Lemma 2: Let $$G$$ be a topological group. Let $$U$$ be an open subgroup of $$G$$ and let $$H$$ be a dense subgroup of $$G$$. Then $$G = UH$$.

• what is $k(x)$ in your answer? I believe formal Laurent series are infinite only in one direction so there is no automorphism $x\rightarrow \frac{1}{x}$? – user142965 Jul 12 '19 at 5:51
• For me $k(x) := \operatorname{Frac}(k[x])$, namely the field of rational functions in the variable $x$ over $k$. – Minseon Shin Jul 12 '19 at 6:30
• Hi @rbarc, I don't think that's a correct description of the ring of global functions; for example it's not closed under addition (e.g. consider $\frac{x+1}{1}-\frac{1}{1}$) – Minseon Shin Aug 1 '19 at 6:24
Proposition: Let $$X_1, X_2$$ be a separated $$S$$-schemes, $$U_i$$ open subschemes in $$X_i$$ (for $$i=1, 2$$), and $$f:U_1 \to U_2$$ an $$S$$-isomorphism. Then the $$S$$-scheme $$X$$ obtained as a gluing of $$X_1$$ and $$X_2$$ along the isomorphism $$f$$ is separated if and only if the diagonal'' morphism $$U_1 \to X_1\times_S X_2$$ is a closed immersion.

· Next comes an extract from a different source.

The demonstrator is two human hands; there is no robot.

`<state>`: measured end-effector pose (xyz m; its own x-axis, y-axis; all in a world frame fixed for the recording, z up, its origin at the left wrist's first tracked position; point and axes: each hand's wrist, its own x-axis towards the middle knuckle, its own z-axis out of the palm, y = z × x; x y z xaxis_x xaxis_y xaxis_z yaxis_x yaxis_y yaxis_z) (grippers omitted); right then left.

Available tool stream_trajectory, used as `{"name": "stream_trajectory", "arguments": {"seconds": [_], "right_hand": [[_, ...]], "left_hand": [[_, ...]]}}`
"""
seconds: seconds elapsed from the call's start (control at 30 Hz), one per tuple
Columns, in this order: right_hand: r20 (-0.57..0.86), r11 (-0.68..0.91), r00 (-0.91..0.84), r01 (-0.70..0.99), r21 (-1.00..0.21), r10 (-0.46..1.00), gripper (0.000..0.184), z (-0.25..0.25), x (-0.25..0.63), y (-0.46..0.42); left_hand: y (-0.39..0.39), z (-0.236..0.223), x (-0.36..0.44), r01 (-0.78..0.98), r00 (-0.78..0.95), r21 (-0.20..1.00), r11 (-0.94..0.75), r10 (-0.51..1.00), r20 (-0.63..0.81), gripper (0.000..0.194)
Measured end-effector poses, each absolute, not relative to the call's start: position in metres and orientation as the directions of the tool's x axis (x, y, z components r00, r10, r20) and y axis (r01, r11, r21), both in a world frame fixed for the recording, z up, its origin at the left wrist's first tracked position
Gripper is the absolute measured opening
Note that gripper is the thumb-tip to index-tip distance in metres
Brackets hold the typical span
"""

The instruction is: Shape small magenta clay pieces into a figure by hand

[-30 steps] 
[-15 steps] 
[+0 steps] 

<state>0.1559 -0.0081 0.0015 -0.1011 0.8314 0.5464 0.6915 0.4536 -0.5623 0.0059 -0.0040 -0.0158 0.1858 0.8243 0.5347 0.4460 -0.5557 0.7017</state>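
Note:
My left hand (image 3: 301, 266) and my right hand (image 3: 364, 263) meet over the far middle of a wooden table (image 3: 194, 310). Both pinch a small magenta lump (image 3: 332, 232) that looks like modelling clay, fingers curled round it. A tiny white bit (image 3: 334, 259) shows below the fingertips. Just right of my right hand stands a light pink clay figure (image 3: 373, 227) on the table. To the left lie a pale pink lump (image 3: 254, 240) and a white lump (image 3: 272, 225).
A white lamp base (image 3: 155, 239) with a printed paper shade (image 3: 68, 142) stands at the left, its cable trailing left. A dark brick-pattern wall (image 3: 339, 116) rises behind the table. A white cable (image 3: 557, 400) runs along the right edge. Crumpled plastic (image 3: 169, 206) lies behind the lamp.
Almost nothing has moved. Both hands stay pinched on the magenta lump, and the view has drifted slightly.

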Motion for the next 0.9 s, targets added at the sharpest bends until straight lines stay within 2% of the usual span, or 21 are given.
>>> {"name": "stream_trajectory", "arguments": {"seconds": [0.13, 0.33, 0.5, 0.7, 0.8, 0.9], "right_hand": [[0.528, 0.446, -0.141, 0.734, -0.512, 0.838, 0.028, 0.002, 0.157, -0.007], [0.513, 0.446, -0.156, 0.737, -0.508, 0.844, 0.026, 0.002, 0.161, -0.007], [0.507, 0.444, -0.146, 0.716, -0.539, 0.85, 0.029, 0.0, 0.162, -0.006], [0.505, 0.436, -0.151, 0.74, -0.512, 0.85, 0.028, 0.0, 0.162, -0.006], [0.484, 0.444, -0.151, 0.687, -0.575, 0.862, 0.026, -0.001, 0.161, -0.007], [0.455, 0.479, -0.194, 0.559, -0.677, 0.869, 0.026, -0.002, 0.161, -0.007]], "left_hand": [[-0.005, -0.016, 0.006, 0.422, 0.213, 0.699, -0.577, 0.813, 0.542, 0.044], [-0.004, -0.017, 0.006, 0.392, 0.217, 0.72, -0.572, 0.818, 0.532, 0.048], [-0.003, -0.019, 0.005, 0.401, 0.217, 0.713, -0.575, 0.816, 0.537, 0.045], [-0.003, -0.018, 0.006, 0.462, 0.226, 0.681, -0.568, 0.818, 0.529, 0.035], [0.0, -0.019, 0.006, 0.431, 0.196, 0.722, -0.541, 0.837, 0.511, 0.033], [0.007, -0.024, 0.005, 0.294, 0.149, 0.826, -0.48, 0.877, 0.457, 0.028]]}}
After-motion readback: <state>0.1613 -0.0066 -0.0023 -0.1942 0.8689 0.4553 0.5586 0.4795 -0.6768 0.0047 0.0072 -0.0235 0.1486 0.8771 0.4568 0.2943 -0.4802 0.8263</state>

In the situation $$U_1=\operatorname{Spec} A$$ and $$X_1=X_2=\operatorname{Spec} B$$ are affine the criterion says that separtedness of $$X$$ is equivalent to surjectivity of the map $$\phi:B\otimes_{\mathbf Z} B \to A$$ defined by $$\phi(a\otimes a')=af^*(b)$$.